>>

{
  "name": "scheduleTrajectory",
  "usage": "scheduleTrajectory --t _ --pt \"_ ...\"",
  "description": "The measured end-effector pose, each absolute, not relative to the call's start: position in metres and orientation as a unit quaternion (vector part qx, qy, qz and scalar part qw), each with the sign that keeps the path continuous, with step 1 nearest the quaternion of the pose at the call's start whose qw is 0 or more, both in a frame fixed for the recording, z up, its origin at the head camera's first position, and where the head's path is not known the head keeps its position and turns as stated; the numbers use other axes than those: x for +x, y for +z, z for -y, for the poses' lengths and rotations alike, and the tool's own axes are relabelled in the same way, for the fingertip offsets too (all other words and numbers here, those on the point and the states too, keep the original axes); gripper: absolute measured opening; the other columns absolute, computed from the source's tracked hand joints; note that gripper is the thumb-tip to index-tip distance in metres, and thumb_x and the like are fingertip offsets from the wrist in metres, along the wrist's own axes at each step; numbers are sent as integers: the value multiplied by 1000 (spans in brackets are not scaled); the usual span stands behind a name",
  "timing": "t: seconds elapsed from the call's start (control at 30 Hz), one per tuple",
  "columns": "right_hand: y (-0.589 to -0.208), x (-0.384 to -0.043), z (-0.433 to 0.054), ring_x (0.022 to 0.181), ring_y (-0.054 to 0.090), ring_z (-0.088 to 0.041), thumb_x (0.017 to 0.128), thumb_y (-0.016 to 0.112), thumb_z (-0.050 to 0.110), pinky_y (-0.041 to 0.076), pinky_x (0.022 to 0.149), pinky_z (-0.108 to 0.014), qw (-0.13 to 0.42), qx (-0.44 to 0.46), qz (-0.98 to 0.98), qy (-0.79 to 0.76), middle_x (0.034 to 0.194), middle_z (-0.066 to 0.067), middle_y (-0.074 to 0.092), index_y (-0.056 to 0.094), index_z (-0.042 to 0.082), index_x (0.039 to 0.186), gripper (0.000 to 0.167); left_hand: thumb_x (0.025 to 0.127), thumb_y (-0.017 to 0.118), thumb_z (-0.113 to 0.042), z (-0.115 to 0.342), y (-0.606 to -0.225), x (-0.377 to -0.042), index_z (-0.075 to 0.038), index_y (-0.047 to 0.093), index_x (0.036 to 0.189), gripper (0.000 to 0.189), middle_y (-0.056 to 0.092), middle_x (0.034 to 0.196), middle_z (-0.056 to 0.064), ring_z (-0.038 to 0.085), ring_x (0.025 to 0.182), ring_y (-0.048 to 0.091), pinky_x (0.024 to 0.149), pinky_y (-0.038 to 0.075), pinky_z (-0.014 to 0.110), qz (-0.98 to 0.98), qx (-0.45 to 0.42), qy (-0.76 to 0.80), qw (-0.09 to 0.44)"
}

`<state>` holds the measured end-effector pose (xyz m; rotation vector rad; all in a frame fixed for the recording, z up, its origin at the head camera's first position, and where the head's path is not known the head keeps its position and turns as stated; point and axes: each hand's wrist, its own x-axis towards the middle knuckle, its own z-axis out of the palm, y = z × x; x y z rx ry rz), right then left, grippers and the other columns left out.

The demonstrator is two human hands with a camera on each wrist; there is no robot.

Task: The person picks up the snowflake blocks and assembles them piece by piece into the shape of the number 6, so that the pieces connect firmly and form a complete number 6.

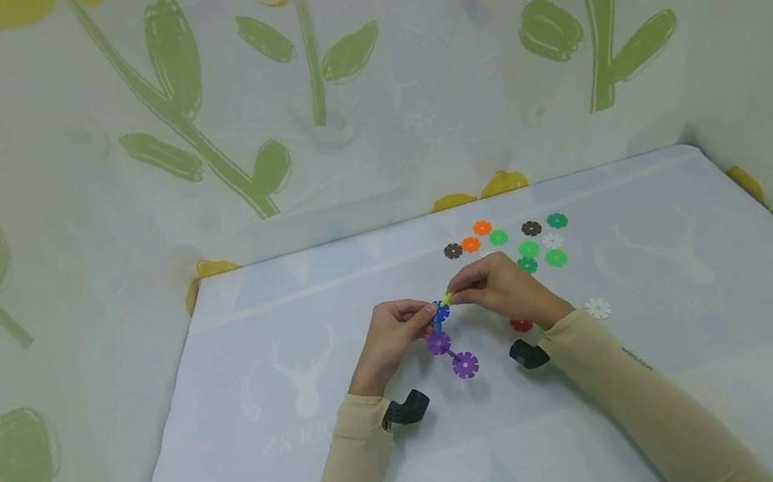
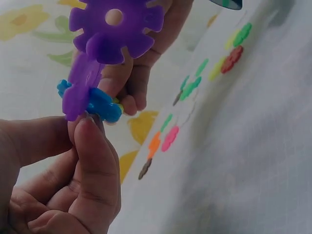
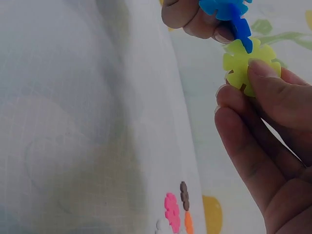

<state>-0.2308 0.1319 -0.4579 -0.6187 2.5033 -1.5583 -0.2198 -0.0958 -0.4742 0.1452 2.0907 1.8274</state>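
Observation:
My left hand [image 1: 395, 334] pinches a short chain of notched plastic discs between thumb and fingers, above the table. The chain has purple discs [image 1: 465, 365] at its lower end and blue discs [image 1: 441, 313] at the upper end. In the left wrist view a purple disc [image 2: 117, 24] is slotted crosswise into another purple one, next to a light blue disc [image 2: 105, 105]. My right hand [image 1: 504, 290] pinches a yellow disc [image 3: 243, 66] between thumb and fingers. Its rim meets the edge of a dark blue disc [image 3: 242, 34] in the right wrist view.
Loose notched discs lie on the table [image 1: 254, 456] beyond my right hand, among them an orange disc [image 1: 482, 227], a brown disc [image 1: 532, 228] and a green disc [image 1: 556, 257]. A white disc [image 1: 598, 309] lies beside the right sleeve, and a red disc [image 1: 521, 325] under that wrist. A flower-patterned curtain [image 1: 415, 135] stands behind.

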Motion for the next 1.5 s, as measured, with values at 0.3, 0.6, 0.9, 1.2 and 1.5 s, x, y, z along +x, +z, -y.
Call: scheduleTrajectory --t 0.3,0.6,0.9,1.2,1.5 --pt "-456 -230 -134 96 75 -18 91 79 11 62 90 -38 75 -206 -831 -511 103 -2 80 81 13 106 15 101 68 -18 99 -471 -222 7 73 113 28 73 80 -4 8 73 66 75 60 24 -738 75 639 202" --pt "-455 -233 -139 103 73 -21 93 77 12 60 96 -44 80 -213 -838 -496 112 -5 78 78 10 116 23 102 67 -18 101 -471 -222 7 71 114 28 73 80 -5 8 73 66 76 60 24 -737 70 641 203" --pt "-439 -234 -179 101 73 -26 97 74 18 60 85 -27 31 -148 -868 -473 113 -9 77 75 5 119 26 101 66 -16 99 -470 -222 8 71 114 28 73 83 -3 8 74 66 76 60 24 -731 58 650 202" --pt "-440 -223 -219 99 63 -27 98 71 20 54 82 -28 43 -89 -915 -391 108 -11 73 74 5 119 25 100 67 -15 101 -469 -222 6 71 113 26 73 84 -1 10 75 66 77 60 25 -733 50 648 203" --pt "-466 -220 -222 95 58 -24 93 76 22 53 80 -31 126 -96 -926 -343 101 -9 68 72 2 120 33 101 66 -16 104 -470 -222 6 71 114 26 73 86 -1 9 76 66 77 60 24 -734 49 646 206"
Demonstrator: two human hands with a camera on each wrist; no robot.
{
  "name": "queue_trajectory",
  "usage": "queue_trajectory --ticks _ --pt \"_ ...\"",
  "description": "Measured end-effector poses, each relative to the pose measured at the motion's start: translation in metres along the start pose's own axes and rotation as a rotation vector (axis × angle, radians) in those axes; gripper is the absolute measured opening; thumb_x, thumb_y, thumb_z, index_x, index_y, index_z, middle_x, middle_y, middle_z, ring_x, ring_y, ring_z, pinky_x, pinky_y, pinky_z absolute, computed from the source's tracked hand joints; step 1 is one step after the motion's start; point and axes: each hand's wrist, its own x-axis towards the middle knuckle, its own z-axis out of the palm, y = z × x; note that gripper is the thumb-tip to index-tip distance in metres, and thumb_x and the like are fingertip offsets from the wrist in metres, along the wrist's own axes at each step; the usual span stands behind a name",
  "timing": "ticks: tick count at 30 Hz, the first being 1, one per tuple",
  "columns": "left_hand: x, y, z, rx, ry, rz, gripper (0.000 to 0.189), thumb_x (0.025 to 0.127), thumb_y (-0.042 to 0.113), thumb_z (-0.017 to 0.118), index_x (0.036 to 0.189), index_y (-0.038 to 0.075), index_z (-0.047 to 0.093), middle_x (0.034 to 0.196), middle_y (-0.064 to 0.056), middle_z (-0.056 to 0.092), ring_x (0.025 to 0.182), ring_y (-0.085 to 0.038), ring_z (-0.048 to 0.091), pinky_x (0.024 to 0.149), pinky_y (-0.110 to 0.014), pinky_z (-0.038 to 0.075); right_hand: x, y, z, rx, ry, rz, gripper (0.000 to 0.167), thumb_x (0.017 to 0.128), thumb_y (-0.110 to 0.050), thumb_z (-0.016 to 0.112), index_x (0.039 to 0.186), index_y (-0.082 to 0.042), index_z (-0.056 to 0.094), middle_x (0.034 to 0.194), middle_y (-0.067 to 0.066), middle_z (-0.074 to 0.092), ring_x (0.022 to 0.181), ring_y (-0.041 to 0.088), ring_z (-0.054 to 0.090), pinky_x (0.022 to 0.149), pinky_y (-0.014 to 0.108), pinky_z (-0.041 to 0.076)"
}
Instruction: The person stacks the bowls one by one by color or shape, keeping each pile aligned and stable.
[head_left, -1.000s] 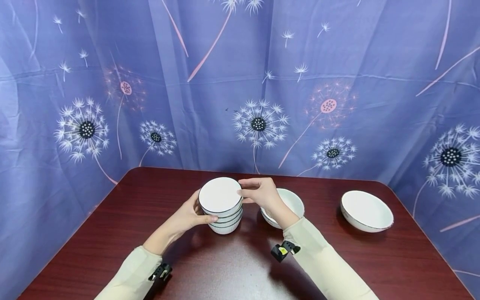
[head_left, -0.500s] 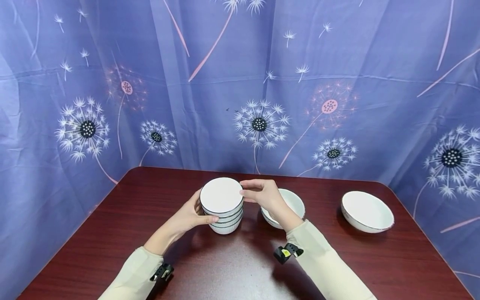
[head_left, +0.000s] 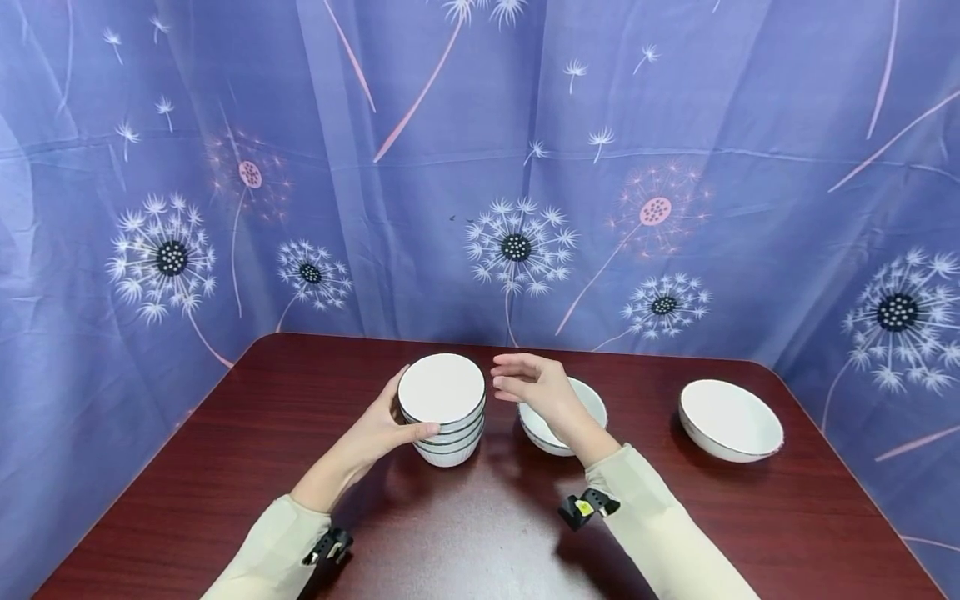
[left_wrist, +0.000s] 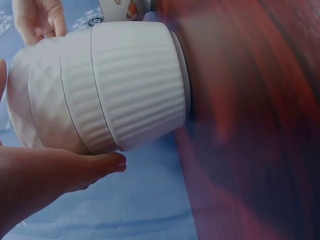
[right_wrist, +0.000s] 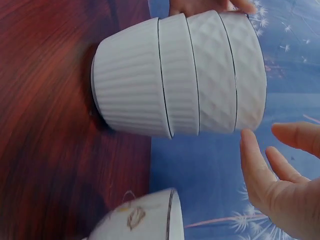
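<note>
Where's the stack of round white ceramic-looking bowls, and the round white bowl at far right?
Stack of round white ceramic-looking bowls (right_wrist: 180,77): right wrist view, ribbed side of the second bowl up.
Round white bowl at far right (head_left: 731,417): head view, on its inside surface.

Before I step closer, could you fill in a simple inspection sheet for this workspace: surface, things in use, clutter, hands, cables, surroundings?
Surface: dark red wood-grain table, with glare near the front.
Things in use: stack of four dark-rimmed white bowls, lower two ribbed, upper two diamond-textured; white bowl with a printed motif to its right; another white bowl farther right.
Clutter: nothing seen.
Hands: left hand grips the stack; right hand beside it, apart, holding nothing.
Cables: nothing seen.
Surroundings: blue dandelion-print curtain behind.
</note>
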Motion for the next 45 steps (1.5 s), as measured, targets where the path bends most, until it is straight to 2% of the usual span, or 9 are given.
queue_trajectory --ticks 4,7,15,20,27,30,37,40,45 --pt "-0.003 0.005 0.001 0.010 0.038 -0.033 0.108 0.079 0.019 0.081 0.155 0.015 0.005 0.159 -0.014 0.009 0.146 -0.028 0.006 0.116 -0.051 0.016 -0.001 0.001 -0.010 0.026 0.023 -0.005 0.043 0.088 0.008 0.060 0.129 0.013 0.051 0.111 0.026 0.063 0.094 0.023 0.067 0.083 0.037 0.056" --pt "-0.005 0.011 0.003 0.016 0.068 -0.017 0.105 0.080 0.020 0.080 0.156 0.015 0.007 0.160 -0.013 0.007 0.147 -0.026 0.001 0.118 -0.048 0.011 -0.004 -0.001 -0.018 0.040 0.042 -0.013 0.044 0.089 0.008 0.059 0.131 0.012 0.049 0.108 0.020 0.065 0.092 0.019 0.067 0.084 0.036 0.056" --pt "-0.009 0.029 0.009 0.045 0.148 0.073 0.097 0.080 0.019 0.078 0.154 0.011 0.015 0.159 -0.012 0.015 0.147 -0.024 0.009 0.119 -0.041 0.009 -0.013 -0.003 -0.043 0.025 0.082 -0.089 0.042 0.091 0.005 0.059 0.132 0.008 0.049 0.106 0.017 0.066 0.092 0.015 0.067 0.088 0.040 0.054" --pt "-0.011 0.039 0.014 0.084 0.185 0.126 0.098 0.079 0.019 0.079 0.154 0.016 0.017 0.159 -0.004 0.016 0.147 -0.020 0.008 0.119 -0.040 0.010 -0.018 -0.004 -0.056 -0.026 0.122 -0.137 0.042 0.092 0.002 0.060 0.133 0.008 0.049 0.104 0.012 0.068 0.089 0.010 0.068 0.086 0.035 0.055" --pt "-0.014 0.057 0.029 0.121 0.235 0.234 0.096 0.077 0.016 0.081 0.153 0.018 0.023 0.157 0.001 0.022 0.145 -0.018 0.016 0.119 -0.034 0.015 -0.029 -0.006 -0.076 -0.062 0.166 -0.183 0.043 0.093 0.001 0.059 0.134 0.008 0.047 0.102 0.004 0.069 0.091 0.008 0.067 0.086 0.032 0.055" --pt "-0.014 0.062 0.039 0.123 0.238 0.282 0.095 0.076 0.014 0.082 0.153 0.018 0.026 0.156 0.001 0.025 0.144 -0.017 0.020 0.118 -0.031 0.018 -0.035 -0.003 -0.086 -0.059 0.167 -0.200 0.044 0.094 -0.001 0.060 0.135 0.008 0.045 0.100 -0.003 0.069 0.093 0.008 0.067 0.087 0.033 0.054" --pt "-0.010 0.069 0.064 0.115 0.207 0.423 0.092 0.075 0.009 0.081 0.151 0.015 0.030 0.153 0.001 0.033 0.141 -0.013 0.028 0.116 -0.027 0.022 -0.046 0.001 -0.108 -0.114 0.197 -0.243 0.043 0.094 -0.003 0.060 0.134 0.005 0.047 0.100 -0.005 0.069 0.092 0.007 0.067 0.085 0.030 0.055" --pt "-0.009 0.070 0.076 0.109 0.172 0.432 0.092 0.077 0.013 0.082 0.152 0.019 0.029 0.154 0.003 0.031 0.141 -0.012 0.028 0.116 -0.028 0.022 -0.051 0.002 -0.116 -0.125 0.218 -0.259 0.042 0.094 -0.002 0.060 0.134 0.003 0.048 0.101 -0.005 0.069 0.091 0.006 0.067 0.083 0.026 0.055" --pt "-0.008 0.068 0.096 0.090 0.115 0.403 0.091 0.077 0.020 0.081 0.152 0.024 0.028 0.154 0.006 0.031 0.142 -0.013 0.026 0.116 -0.032 0.022 -0.061 0.003 -0.130 -0.162 0.242 -0.275 0.045 0.093 0.000 0.060 0.136 0.001 0.047 0.104 -0.007 0.068 0.093 0.004 0.065 0.082 0.020 0.054"
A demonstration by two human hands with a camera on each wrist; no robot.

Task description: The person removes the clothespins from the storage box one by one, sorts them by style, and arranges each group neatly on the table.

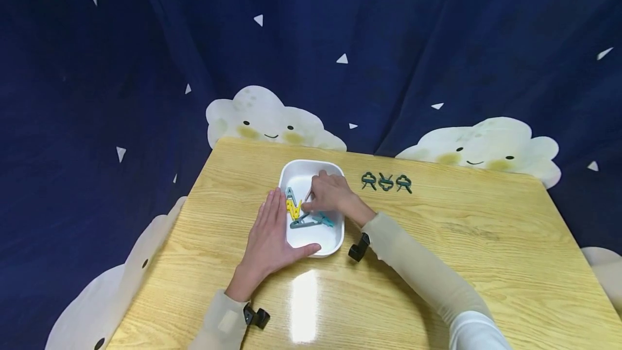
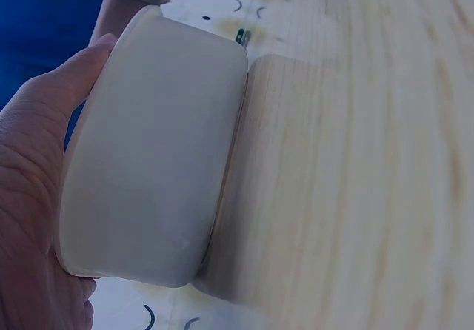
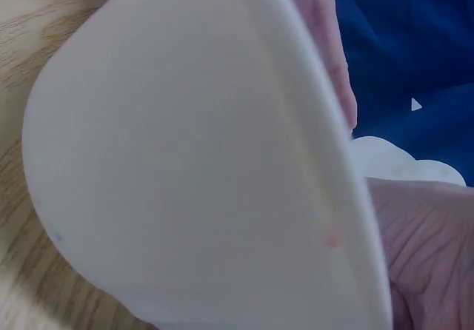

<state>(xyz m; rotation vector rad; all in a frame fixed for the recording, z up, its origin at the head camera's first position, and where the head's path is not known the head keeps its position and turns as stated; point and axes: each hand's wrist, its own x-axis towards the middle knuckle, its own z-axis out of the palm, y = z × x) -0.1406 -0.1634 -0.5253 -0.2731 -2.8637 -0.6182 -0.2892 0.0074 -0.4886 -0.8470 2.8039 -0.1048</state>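
Note:
A white plastic box (image 1: pixel 311 163) stands on the table with several plastic clothespins inside. My left hand (image 1: pixel 272 236) rests against its left side, fingers straight along the rim, thumb over the near edge. In the left wrist view, that hand's thumb (image 2: pixel 70 71) lies along the box wall (image 2: pixel 155 145). Reaching into the box, my right hand (image 1: pixel 330 193) curls its fingers around a pale clothespin (image 1: pixel 308 195), partly hidden. Near it lie a yellow clothespin (image 1: pixel 293 209), a light blue one (image 1: pixel 290 194), a dark grey one (image 1: pixel 303 223) and a teal one (image 1: pixel 324 219).
Three dark green cloud-shaped clips (image 1: pixel 386 182) lie in a row right of the box. The wooden table (image 1: pixel 461 242) ends at a dark blue curtain (image 1: pixel 301 58) with printed clouds. In the right wrist view, the box wall (image 3: pixel 185 160) fills most of the picture.

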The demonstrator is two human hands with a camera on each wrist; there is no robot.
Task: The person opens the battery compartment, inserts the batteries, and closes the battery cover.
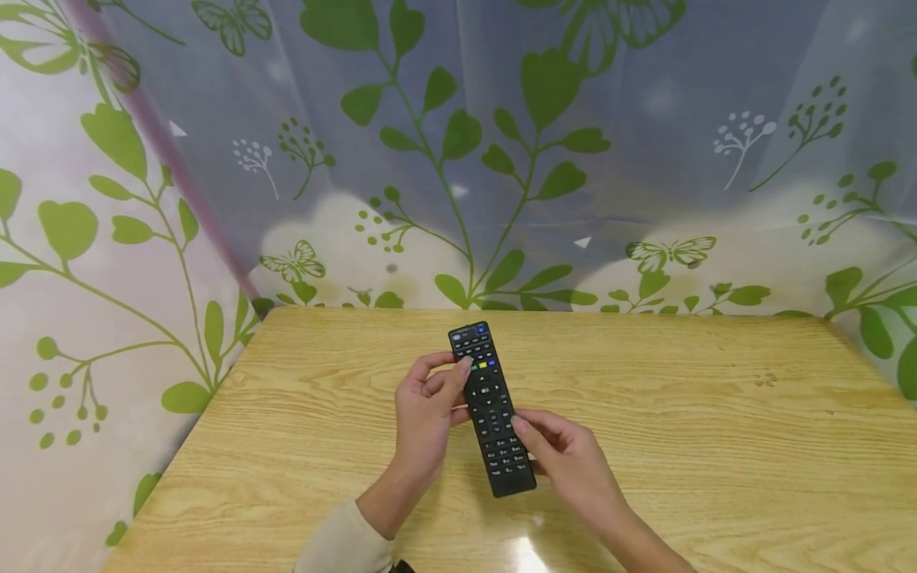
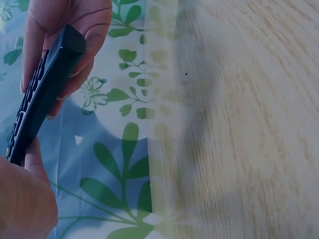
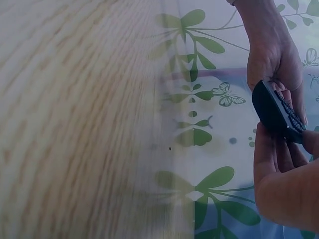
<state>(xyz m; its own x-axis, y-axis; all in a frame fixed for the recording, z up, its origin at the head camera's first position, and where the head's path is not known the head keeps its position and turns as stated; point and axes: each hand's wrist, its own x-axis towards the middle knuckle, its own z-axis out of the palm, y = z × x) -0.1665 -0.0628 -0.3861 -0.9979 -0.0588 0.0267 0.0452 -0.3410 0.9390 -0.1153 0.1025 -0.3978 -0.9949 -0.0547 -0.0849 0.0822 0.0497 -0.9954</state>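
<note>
A black remote control (image 1: 494, 406) with rows of buttons is held between both hands, its button face turned up toward the head camera. My left hand (image 1: 427, 410) grips the upper left edge, thumb on the face near the coloured buttons and fingers behind. On the lower right edge, my right hand (image 1: 573, 461) pinches it, thumb at the side of the face and fingers underneath. Both wrist views show the remote (image 2: 47, 89) raised above the table. In the right wrist view the end of the remote (image 3: 269, 107) faces the camera, with right fingers (image 3: 266, 154) beneath it.
A wood-grain table (image 1: 322, 350) spreads below the hands. Behind it and along the left hangs a curtain (image 1: 387, 175) printed with green leaves and butterflies. A small dark-marked patch (image 1: 765, 380) shows on the table at the right.
</note>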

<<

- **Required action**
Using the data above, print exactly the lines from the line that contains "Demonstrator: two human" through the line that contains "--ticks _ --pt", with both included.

- **Written solution**
Demonstrator: two human hands with a camera on each wrist; no robot.
{
  "name": "queue_trajectory",
  "usage": "queue_trajectory --ticks _ --pt \"_ ...\"",

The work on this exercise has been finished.